Could you copy exactly the lines below, beginning at the line with "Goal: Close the" and stopping after the line with "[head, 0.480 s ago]", with no pictures?

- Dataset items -
.....
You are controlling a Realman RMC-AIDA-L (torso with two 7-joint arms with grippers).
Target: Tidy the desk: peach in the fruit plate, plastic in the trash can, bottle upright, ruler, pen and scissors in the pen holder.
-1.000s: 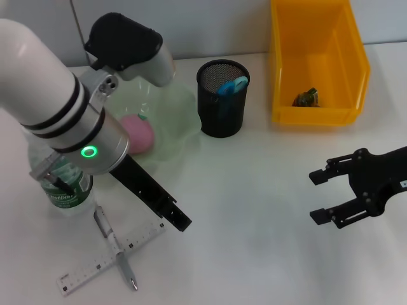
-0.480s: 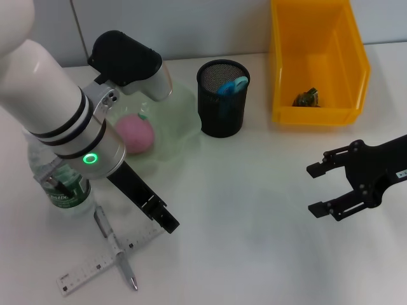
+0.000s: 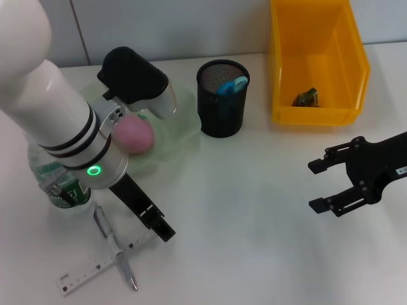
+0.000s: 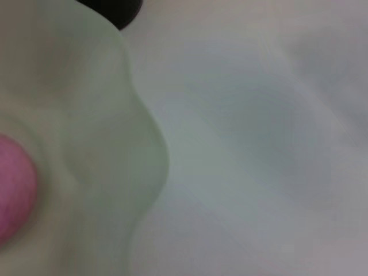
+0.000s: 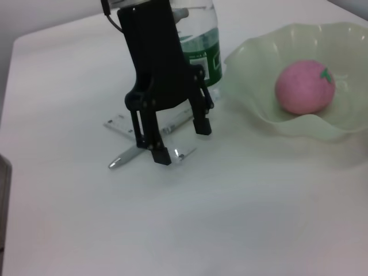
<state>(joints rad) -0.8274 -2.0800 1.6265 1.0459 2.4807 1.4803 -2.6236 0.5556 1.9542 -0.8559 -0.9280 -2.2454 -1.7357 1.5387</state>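
Two things left for me: ruler (image 3: 108, 259) and pen (image 3: 114, 246), crossed on the desk (image 3: 254, 241) just near-left of my left gripper (image 5: 179, 138), fingers spread wide, empty. Ruler's long axis runs near-left to far-right. Right gripper (image 3: 323, 186), open too, sits far right, so left arm's closer.

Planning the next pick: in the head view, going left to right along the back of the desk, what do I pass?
Bottle → peach in the fruit plate → pen holder holding the scissors → trash can.
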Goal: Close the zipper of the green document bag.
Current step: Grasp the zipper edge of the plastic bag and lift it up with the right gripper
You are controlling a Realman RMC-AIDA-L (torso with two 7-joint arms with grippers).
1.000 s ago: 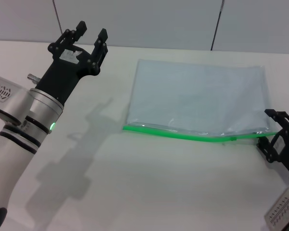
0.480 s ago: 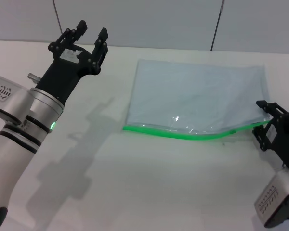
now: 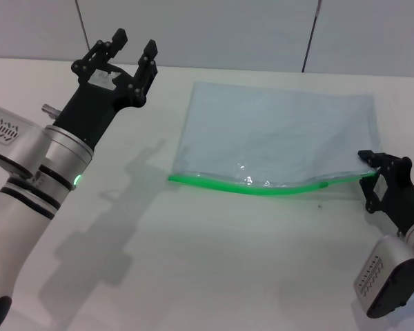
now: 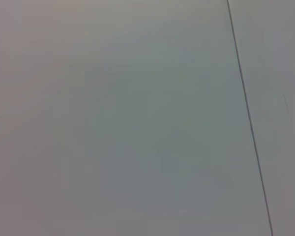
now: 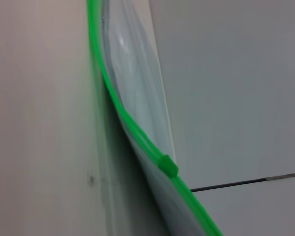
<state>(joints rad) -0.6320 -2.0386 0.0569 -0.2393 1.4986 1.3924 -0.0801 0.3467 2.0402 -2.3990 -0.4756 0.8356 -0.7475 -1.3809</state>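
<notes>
My right claw [image 3: 370, 174] pinched the bag [image 3: 279, 134] at its zipper [image 3: 262, 187] end on the table [image 3: 193, 262]; slider [image 5: 168, 166] nearby, unpulled. Left claw [image 3: 131, 52] hovered open, empty; I judged it should next take the slider.

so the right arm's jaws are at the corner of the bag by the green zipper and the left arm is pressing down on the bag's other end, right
Not quite. The head view shows the left gripper raised over the table, jaws open, well clear of the green document bag. The rest holds: the right gripper is at the bag's corner by the zipper.
</notes>
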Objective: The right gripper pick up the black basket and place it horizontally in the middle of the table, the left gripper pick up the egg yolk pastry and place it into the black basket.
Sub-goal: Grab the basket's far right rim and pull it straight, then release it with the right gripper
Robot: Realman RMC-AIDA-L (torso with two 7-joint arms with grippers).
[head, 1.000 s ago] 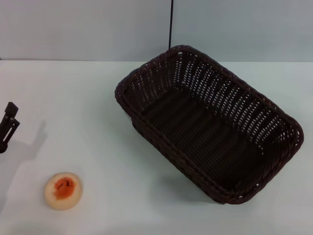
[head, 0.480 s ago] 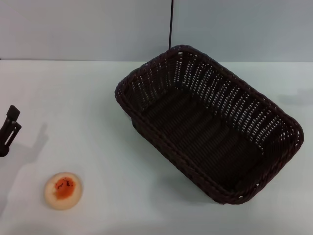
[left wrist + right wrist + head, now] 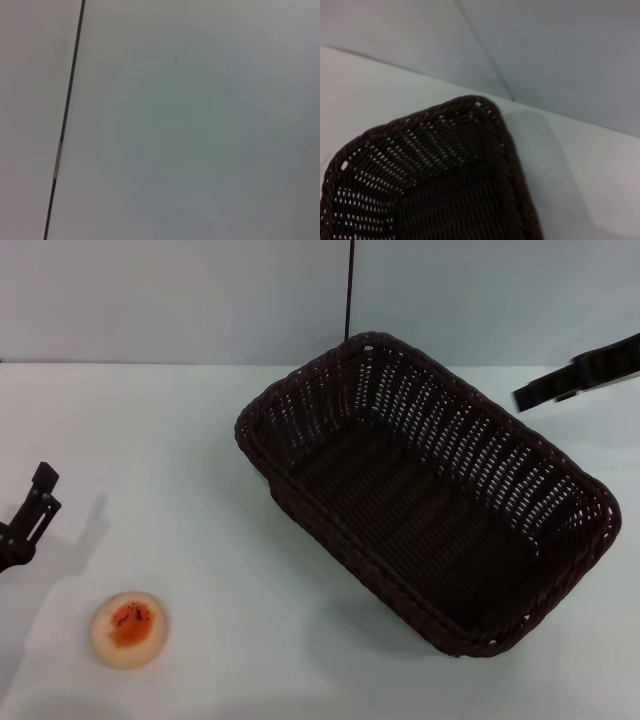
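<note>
The black basket (image 3: 425, 490) lies empty and diagonal on the white table (image 3: 160, 430), right of the middle. One of its corners fills the right wrist view (image 3: 445, 175). The right gripper (image 3: 530, 395) reaches in from the right edge, above the table just beyond the basket's far right rim, not touching it. The egg yolk pastry (image 3: 128, 628) lies on the table at the front left. The left gripper (image 3: 40, 498) is at the left edge, behind the pastry and apart from it. The left wrist view shows only a grey wall.
A grey wall with a thin dark vertical seam (image 3: 350, 285) runs behind the table. The table's far edge lies just behind the basket. Bare tabletop lies between the pastry and the basket.
The right gripper has come into view from the right, above the basket's far right side. The left gripper has shifted slightly to the right and tilted. Basket and pastry have not moved.
</note>
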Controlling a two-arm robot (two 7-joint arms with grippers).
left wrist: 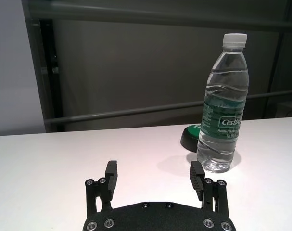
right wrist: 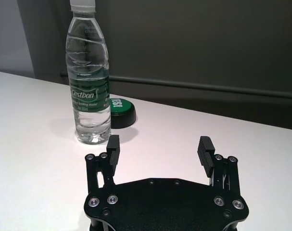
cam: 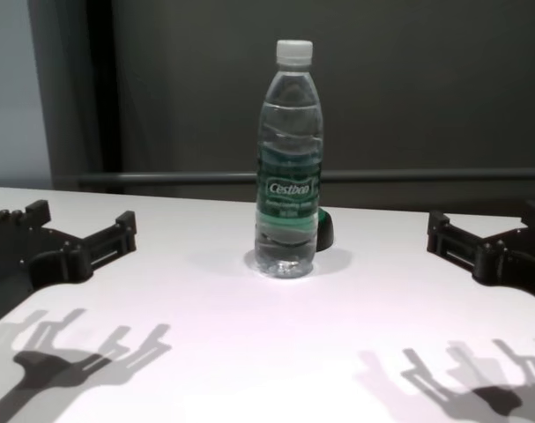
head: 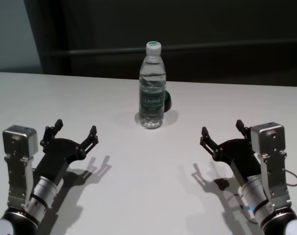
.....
- Completed task -
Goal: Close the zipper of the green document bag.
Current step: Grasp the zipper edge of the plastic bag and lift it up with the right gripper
You are controlling a Realman RMC-AIDA-L (torso with two 7-joint arms with grippers).
1.000 s ago: 
0.480 s ago: 
now: 
now: 
now: 
<state>(joints rad) -0.6320 -2.0386 0.0569 -0.2393 1.4986 1.3924 -0.0801 0.3467 2.0402 -2.3990 -0.4756 0.8356 -0.7475 -1.3809</state>
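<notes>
My right claw [image 3: 370, 174] pinched the bag [image 3: 279, 134] at its zipper [image 3: 262, 187] end on the table [image 3: 193, 262]; slider [image 5: 168, 166] nearby, unpulled. Left claw [image 3: 131, 52] hovered open, empty; I judged it should next take the slider.

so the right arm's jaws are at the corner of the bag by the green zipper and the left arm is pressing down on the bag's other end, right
Not quite. The head view shows the left gripper raised over the table, jaws open, well clear of the green document bag. The rest holds: the right gripper is at the bag's corner by the zipper.
</notes>
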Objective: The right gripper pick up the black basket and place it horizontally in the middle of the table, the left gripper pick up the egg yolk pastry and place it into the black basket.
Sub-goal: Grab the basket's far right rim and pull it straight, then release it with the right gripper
Robot: Realman RMC-AIDA-L (torso with two 7-joint arms with grippers).
[head, 1.000 s ago] 
[head, 0.480 s ago] 

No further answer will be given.